Azure / AKS

Azure Kubernetes Service
1.92k stars 284 forks source link

[BUG] Cross tenant role permissions with the latest AKS rollout seem to be broken for managed applications #4215

Closed jmighion closed 3 weeks ago

jmighion commented 1 month ago

Describe the bug Deploying a managed application requires cross tenant role assignments. When AKS is a part of the managed application, we're seeing authorization failures when trying to apply those role assignments.

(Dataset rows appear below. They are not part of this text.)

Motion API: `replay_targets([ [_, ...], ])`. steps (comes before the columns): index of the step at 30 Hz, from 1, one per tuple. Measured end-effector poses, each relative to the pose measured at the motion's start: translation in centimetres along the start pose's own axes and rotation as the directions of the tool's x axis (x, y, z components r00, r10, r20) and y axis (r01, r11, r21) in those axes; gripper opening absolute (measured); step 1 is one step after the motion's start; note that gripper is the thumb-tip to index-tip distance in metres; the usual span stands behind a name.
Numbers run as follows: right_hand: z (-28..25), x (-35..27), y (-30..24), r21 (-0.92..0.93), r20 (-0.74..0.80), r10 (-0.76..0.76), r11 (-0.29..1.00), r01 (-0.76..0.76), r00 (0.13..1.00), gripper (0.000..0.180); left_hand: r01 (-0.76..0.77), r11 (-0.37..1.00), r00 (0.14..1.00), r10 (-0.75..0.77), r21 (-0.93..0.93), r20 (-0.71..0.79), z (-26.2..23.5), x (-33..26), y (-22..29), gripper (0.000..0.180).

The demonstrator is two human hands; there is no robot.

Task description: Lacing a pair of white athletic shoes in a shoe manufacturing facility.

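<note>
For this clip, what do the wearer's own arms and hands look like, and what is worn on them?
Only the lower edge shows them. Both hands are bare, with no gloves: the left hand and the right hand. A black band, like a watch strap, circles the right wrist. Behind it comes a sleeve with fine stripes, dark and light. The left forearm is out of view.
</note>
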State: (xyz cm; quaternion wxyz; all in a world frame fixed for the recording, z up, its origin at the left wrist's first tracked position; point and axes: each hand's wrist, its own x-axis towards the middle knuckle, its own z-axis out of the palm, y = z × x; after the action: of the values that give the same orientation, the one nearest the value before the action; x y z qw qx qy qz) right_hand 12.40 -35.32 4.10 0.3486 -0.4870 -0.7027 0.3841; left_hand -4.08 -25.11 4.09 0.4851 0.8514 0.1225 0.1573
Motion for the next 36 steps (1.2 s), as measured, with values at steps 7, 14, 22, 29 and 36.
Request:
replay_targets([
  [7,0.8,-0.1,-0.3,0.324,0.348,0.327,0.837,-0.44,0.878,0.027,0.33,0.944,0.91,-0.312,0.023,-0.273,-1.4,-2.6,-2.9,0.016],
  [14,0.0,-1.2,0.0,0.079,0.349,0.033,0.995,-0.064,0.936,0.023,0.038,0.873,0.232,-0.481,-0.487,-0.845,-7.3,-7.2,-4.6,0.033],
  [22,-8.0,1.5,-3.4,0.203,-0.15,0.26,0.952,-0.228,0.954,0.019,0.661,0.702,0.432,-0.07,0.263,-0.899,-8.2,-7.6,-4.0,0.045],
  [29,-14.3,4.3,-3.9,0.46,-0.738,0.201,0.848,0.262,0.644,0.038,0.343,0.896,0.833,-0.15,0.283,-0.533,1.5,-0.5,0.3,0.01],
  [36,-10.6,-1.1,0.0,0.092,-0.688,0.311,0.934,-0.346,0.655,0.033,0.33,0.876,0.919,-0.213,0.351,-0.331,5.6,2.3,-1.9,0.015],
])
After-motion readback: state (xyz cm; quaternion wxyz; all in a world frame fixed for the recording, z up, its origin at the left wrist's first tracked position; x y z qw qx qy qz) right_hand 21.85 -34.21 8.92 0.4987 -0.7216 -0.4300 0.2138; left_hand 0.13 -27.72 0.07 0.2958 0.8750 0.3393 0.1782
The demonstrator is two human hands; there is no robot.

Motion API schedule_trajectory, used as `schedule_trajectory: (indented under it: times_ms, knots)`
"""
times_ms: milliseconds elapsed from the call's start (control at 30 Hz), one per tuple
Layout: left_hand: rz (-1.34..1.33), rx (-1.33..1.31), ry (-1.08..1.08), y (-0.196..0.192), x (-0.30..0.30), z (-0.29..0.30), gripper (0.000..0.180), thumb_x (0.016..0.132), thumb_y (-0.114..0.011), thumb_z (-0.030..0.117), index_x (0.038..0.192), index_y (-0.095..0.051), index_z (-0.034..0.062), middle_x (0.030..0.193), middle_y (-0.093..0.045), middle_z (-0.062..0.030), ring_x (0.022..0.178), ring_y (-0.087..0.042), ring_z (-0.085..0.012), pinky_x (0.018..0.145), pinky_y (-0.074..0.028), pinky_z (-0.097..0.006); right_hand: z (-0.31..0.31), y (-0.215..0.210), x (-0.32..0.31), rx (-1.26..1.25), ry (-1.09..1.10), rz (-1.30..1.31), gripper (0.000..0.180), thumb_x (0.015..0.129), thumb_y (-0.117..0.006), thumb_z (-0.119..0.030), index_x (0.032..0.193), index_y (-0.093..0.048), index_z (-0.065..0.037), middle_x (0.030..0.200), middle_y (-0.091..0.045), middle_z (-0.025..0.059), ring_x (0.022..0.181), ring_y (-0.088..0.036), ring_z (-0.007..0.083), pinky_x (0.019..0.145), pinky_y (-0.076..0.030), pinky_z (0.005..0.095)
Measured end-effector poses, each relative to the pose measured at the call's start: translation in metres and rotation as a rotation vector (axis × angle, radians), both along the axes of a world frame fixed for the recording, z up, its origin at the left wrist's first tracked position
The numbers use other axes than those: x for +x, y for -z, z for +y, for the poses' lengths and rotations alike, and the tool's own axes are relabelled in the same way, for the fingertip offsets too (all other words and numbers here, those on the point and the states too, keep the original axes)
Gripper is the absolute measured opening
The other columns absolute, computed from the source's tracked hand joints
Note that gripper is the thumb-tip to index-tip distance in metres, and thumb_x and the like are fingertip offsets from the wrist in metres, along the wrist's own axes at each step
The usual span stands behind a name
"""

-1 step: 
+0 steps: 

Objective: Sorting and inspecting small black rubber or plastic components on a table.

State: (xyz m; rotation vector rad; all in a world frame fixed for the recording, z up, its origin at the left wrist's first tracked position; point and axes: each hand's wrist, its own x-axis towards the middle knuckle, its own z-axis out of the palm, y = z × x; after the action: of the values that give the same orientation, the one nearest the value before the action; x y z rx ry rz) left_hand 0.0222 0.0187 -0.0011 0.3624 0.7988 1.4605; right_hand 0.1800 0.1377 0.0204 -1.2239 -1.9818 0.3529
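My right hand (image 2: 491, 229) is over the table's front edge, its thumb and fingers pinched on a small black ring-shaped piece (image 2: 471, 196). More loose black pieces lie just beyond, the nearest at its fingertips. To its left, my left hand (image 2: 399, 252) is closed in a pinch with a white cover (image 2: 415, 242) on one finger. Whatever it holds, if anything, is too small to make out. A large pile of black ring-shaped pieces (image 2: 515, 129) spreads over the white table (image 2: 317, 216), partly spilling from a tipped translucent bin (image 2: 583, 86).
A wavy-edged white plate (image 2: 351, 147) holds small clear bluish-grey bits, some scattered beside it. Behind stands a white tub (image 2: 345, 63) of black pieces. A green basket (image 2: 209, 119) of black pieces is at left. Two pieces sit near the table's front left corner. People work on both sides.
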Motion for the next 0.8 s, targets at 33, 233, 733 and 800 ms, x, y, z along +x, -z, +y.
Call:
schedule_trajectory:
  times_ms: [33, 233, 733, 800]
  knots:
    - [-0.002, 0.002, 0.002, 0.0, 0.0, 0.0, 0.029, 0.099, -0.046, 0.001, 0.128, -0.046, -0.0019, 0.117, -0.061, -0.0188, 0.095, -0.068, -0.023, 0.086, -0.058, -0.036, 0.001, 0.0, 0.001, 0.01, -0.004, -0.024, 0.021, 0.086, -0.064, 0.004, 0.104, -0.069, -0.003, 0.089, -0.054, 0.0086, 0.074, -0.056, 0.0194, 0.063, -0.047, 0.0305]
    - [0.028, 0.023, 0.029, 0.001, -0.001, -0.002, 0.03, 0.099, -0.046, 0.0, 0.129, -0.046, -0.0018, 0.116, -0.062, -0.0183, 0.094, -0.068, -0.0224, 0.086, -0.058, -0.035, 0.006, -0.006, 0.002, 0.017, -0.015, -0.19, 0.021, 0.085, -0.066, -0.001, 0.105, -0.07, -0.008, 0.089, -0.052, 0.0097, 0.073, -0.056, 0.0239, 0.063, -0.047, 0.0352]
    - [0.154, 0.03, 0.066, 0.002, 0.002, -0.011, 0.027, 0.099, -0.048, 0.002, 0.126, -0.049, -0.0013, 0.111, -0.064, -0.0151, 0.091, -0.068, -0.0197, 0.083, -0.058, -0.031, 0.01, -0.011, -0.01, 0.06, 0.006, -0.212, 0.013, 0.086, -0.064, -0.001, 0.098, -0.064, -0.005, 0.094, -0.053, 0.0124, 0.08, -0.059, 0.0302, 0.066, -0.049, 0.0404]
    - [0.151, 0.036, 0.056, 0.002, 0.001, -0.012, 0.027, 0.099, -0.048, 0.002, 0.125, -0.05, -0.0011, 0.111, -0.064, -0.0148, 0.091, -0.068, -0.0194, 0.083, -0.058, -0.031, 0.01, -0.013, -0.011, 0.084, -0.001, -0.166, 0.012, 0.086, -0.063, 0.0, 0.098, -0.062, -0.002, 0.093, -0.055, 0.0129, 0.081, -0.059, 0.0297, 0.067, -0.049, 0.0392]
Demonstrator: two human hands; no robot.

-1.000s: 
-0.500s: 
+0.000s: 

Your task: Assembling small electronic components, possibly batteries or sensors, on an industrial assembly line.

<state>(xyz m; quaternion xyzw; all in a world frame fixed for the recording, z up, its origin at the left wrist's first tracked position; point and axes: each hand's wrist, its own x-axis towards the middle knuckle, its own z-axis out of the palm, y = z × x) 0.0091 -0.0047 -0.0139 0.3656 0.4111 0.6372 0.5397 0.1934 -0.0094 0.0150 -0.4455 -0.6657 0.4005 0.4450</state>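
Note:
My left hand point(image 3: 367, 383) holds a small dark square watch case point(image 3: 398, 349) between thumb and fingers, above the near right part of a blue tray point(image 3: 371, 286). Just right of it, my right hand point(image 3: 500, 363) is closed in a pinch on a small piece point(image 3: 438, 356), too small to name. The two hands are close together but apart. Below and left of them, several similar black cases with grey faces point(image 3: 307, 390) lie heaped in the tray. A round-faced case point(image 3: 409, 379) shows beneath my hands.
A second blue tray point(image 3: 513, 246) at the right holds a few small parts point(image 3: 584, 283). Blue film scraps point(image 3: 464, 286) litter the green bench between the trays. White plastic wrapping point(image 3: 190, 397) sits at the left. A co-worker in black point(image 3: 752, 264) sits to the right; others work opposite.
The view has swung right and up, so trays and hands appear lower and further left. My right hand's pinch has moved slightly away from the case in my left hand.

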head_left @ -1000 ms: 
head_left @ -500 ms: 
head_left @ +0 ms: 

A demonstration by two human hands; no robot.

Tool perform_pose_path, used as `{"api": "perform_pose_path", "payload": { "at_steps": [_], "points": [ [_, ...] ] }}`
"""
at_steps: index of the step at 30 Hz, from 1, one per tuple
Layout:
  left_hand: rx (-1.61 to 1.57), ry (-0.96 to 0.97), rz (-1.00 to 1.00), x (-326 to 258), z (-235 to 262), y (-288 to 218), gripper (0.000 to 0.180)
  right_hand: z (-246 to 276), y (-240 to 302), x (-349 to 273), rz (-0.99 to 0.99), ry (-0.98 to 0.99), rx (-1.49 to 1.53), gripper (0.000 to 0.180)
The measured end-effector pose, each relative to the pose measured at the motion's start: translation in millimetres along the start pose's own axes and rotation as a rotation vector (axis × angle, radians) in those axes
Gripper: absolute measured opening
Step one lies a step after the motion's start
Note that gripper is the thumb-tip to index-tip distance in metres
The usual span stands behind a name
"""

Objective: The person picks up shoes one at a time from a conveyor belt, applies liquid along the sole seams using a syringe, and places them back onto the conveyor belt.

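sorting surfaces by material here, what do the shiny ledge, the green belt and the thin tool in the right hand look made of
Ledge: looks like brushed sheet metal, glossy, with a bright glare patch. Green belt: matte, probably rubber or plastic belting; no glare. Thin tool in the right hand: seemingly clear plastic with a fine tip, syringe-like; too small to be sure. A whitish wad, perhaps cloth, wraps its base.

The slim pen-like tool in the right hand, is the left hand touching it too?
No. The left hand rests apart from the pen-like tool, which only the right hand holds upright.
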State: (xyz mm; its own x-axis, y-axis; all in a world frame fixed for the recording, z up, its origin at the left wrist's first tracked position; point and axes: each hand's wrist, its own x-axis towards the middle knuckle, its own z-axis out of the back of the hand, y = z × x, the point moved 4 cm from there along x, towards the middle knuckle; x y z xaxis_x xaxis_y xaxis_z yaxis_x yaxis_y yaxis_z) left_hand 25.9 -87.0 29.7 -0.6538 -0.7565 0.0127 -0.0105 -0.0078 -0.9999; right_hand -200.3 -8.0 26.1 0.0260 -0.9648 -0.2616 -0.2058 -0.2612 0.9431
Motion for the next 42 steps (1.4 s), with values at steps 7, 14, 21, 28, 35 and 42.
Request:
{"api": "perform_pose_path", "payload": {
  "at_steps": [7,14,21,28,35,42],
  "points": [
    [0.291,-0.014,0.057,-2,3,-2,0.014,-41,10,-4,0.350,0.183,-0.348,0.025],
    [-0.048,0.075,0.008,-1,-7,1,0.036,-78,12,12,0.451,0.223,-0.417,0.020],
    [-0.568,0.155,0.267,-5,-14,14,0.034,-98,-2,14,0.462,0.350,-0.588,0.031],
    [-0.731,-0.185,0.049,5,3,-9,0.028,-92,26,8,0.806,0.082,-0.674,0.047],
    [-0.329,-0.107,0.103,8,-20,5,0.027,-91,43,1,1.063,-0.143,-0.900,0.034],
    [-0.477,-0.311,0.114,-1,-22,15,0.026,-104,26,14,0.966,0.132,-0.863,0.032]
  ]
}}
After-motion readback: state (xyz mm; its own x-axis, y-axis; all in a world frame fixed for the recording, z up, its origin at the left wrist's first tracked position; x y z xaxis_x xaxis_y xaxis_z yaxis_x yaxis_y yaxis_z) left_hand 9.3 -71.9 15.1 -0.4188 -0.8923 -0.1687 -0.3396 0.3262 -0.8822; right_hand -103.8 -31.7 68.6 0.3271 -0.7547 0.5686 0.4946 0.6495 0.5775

{"code": "AuthorizationFailed", "message": "The client '66f5b7c0-7300-461b-80db-c3fa9f823a2e' with object id '66f5b7c0-7300-461b-80db-c3fa9f823a2e' does not have authorization to perform action 'Microsoft.Resources/deployments/validate/action' over scope '/subscriptions/16cdd291-e762-40ca-a870-ad6041ca2547/resourcegroups/rg-aaphjrl5kjahl7si-nodepools-eastus/providers/Microsoft.Resources/deployments/managedIdentityRoleAssignment0' or the scope is invalid. If access was recently granted, please refresh your credentials."}

To Reproduce Steps to reproduce the behavior:

  1. Run the provided bash script below. For us, this is typically ran as a deploymentScript from the bicep template, but manually running it in an environment with access would work.
  2. See error

Expected behavior This process has worked for a couple years now. This is done to avoid the ARM cache issue during a deployment by forcing a fresh cache by instantiating a new deployment.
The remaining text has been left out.